We present the proof for Proposition 7 in “Appendix G”.

Note, that there is no result analogous to Proposition 6 for budgeted uncertainty as Housni and Goyal [40] showed that affine policies are in \(O\left( \frac{\log (m)}{\log \log (m)}\right) \) for two-stage problems with non-negative \({\varvec{c}}, {\varvec{x}}, {\varvec{A}}\). Furthermore, our piecewise affine policies are strictly dominated by affine policies for integer budgeted uncertainty.

Proposition 8

Consider Problem (1) with budgeted uncertainty and an integer budget. Let \(Z_{PAP}\) be the optimal value found by our piecewise affine policy and \(Z_{AFF}\) be the optimal value found by an affine policy. Then

$$\begin{aligned} Z_{AFF} \le Z_{PAP}. \end{aligned}$$

We present the proof for Proposition 8 in “Appendix H”.
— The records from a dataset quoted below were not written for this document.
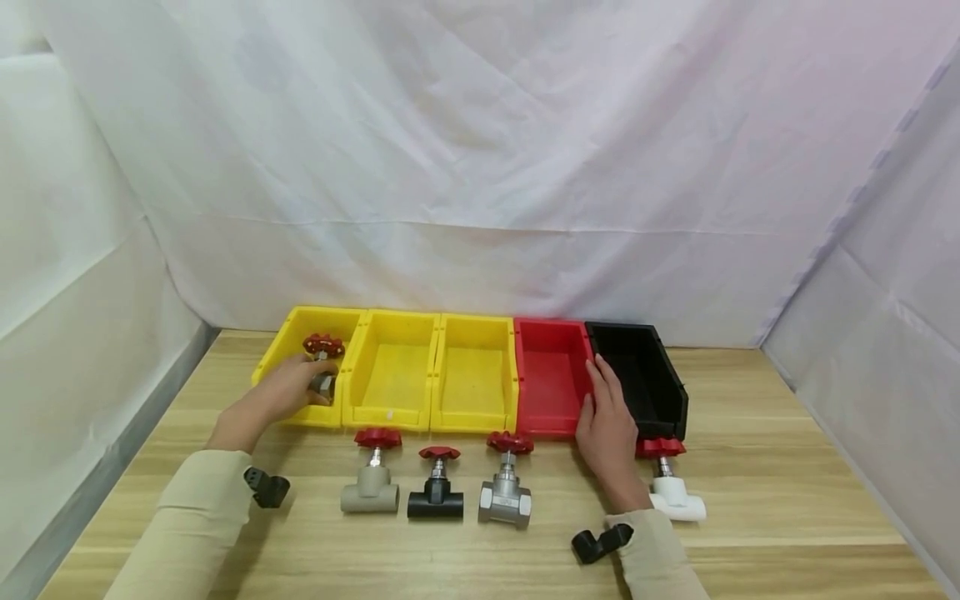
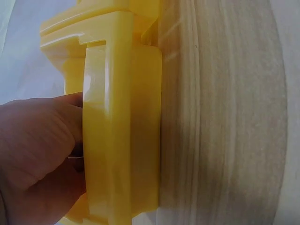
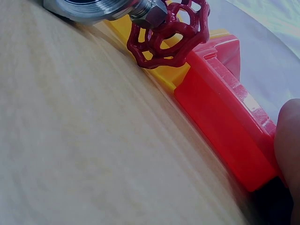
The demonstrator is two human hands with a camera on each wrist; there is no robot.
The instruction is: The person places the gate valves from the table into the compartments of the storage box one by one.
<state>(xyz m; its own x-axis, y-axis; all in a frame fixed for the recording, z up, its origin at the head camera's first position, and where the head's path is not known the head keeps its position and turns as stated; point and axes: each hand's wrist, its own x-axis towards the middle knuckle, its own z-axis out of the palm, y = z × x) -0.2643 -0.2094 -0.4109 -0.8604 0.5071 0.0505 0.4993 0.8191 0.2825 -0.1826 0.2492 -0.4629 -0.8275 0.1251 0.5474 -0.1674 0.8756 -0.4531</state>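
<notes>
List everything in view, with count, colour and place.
Bins: three, yellow, left part of the row
Bin: one, red, right of the yellow ones
Bin: one, black, row's right end
Held valve: one, grey with red handwheel, in leftmost bin
Standing valves: four, beige, black, silver, white, all red-wheeled, in front of the bins
Table: one, wood-toned, underneath
Cloth: white, behind and at both sides
Wrist cameras: two, black, one per wrist
Sleeves: two, cream, on the forearms
Left hand: one, bare, gripping the held valve
Right hand: one, bare, where red and black bins meet
</notes>
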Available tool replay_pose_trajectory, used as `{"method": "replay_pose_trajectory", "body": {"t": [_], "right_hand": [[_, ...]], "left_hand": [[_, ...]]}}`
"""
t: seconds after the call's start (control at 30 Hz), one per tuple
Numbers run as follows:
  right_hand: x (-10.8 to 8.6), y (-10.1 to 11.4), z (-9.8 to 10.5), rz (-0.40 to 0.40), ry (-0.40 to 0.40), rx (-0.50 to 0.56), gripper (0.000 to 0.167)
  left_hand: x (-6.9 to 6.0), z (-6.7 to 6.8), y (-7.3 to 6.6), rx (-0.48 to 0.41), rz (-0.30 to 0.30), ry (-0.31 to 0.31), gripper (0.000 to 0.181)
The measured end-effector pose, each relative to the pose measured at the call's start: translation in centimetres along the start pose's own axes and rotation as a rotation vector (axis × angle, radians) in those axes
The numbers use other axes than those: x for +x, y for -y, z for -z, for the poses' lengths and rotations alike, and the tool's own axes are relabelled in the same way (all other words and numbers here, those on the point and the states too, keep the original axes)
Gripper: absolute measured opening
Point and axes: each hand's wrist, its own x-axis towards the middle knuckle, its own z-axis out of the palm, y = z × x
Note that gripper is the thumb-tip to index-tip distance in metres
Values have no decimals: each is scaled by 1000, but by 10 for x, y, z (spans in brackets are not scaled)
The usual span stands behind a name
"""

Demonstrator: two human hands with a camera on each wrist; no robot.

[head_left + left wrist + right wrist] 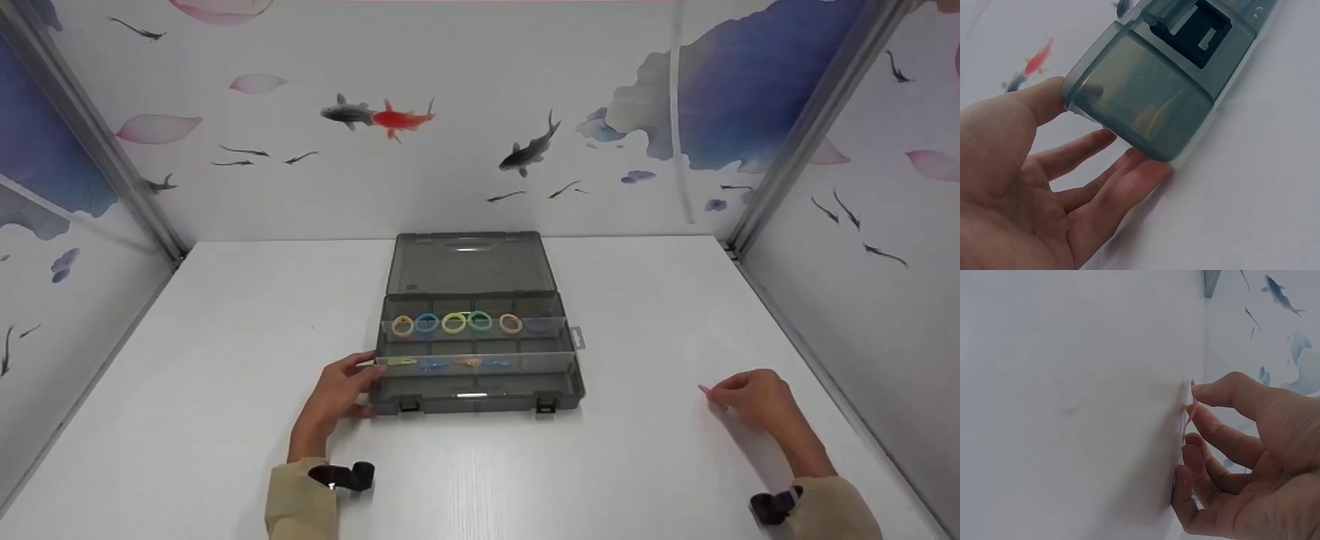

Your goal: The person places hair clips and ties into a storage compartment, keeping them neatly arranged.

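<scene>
A grey translucent compartment box (476, 405) lies on the white table with its lid (472, 262) folded back. My left hand (337, 394) holds its front left corner, thumb over the rim and fingers against the outer side, as the left wrist view shows. Coloured hair ties (454, 323) sit in a row in a rear section. Small hair clips (433, 363) in yellow, blue and orange lie nearer the front. Off to the right, my right hand (757, 401) pinches a small, thin pink hair clip (1192, 410) between thumb and index finger, just at the tabletop.
White panels (450, 187) printed with fish and petals enclose the table (630, 450) at the back and sides. Two dark latches (546, 406) are on the box's front. A hanging tab (577, 337) sticks out from its right side.
</scene>
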Motion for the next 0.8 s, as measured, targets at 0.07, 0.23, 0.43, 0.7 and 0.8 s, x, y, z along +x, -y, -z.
{"method": "replay_pose_trajectory", "body": {"t": [0.07, 0.23, 0.43, 0.7, 0.8], "right_hand": [[1, 1, 0, -1, 4, -2, 38], [6, 5, 0, -14, 19, -3, 42], [12, 16, -3, 2, 14, 11, 41], [17, 50, -12, 150, -80, 6, 36], [18, 64, -17, 217, -99, 4, 32]], "left_hand": [[-1, 0, 0, -2, -4, -4, 58], [0, 0, 1, 0, -5, 0, 58], [4, -2, 2, 5, -1, 1, 57], [3, -1, 1, 3, -4, -3, 58], [2, 0, 2, 1, -7, 1, 58]]}}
Norm ball uncertainty: In a similar manner as before, we construct new dominating sets for p-norm ball uncertainty and tighten the bound in Ben-Tal et al. [14] by a factor of \(2^{-1+\frac{1}{p}-\frac{1}{p^2}}p^{\frac{1}{p}}(p-1)^{\frac{1}{p^2}-\frac{1}{p}}\) for sufficiently large \(m\). This factor is always smaller than one and converges to \(\frac{1}{2}\) for large p.

Proposition 9

(p-norm ball) Consider the p-norm ball uncertainty set \({\mathcal {U}}=\left\{ \varvec{\xi }\in {\mathbb {R}}_+^{m} \Big \vert \left\Vert \varvec{\xi }\right\Vert _p\le 1\right\} \) with \(p > 1\). Then a solution for \(Z_{AR}({\hat{{\mathcal {U}}}})\) where \({\hat{{\mathcal {U}}}}\) is constructed using Criterion (7) with

$$\begin{aligned} \mu&= 2^{\frac{1}{p}}\left( 2(m-1)+2^p\right) ^{-\frac{1}{p^2}}p^{-1}\left( p-1\right) ^{\frac{1}{p} + \left( 1-\frac{1}{p}\right) ^2}, \\ \rho&= 2^{\frac{1}{p}-1}\left( 2(m-1)+2^p\right) ^{\frac{1}{p}-\frac{1}{p^2}}p^{-1}\left( p-1\right) ^{\left( 1-\frac{1}{p}\right) ^2} \end{aligned}$$

gives a

$$\begin{aligned} \beta \le&\left( 2(m-1) + 2^p\right) ^{\frac{1}{p}-\frac{1}{p^2}}p^{\frac{1}{p}-1}\left( p-1\right) ^{\left( 1-\frac{1}{p}\right) ^2} \\ \le&\left( (2m)^{\frac{1}{p}-\frac{1}{p^2}} + 2^{1-\frac{1}{p}}\right) p^{\frac{1}{p}-1}\left( p-1\right) ^{\left( 1-\frac{1}{p}\right) ^2} = O\left( m^{\frac{1}{p}-\frac{1}{p^2}}\right) \end{aligned}$$

approximation for problem \(Z_{AR}({\mathcal {U}})\).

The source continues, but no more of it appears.